=== Dataset content ===

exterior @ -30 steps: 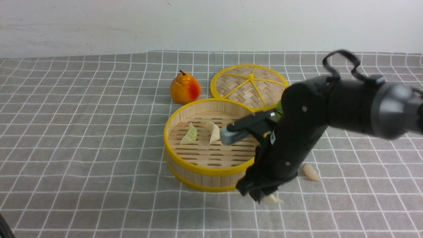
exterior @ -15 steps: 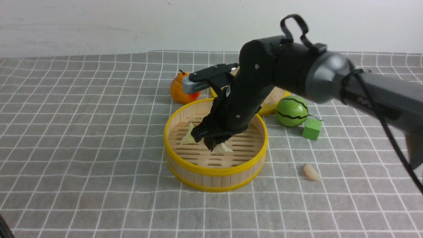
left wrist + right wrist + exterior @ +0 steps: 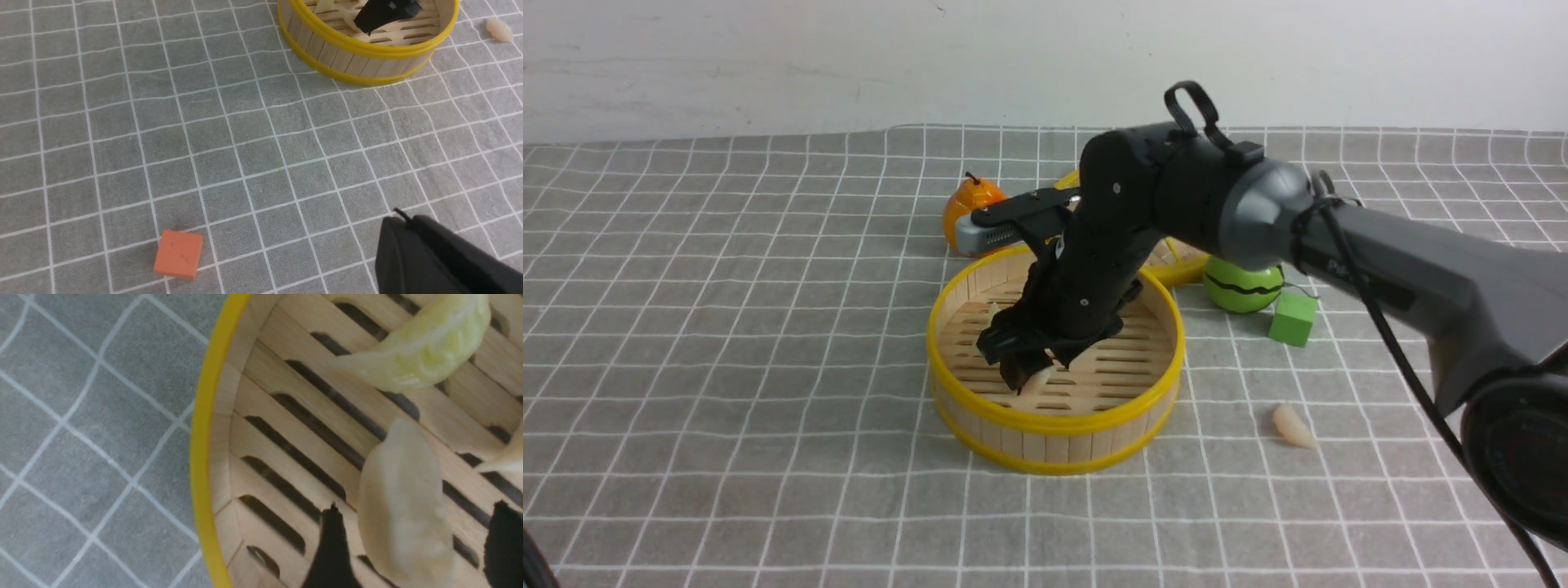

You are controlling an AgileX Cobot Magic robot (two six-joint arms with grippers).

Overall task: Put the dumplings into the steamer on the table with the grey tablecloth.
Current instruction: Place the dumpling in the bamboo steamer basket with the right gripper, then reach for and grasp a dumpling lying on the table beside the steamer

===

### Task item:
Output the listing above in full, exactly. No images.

### Exercise response:
exterior @ -30 steps: 
exterior @ -15 steps: 
left wrist + right wrist + exterior @ +0 steps: 

You are controlling an AgileX Cobot Magic robot (two six-joint arms with grippers).

Overall task: Put the dumplings into the steamer on the table with the grey tablecloth.
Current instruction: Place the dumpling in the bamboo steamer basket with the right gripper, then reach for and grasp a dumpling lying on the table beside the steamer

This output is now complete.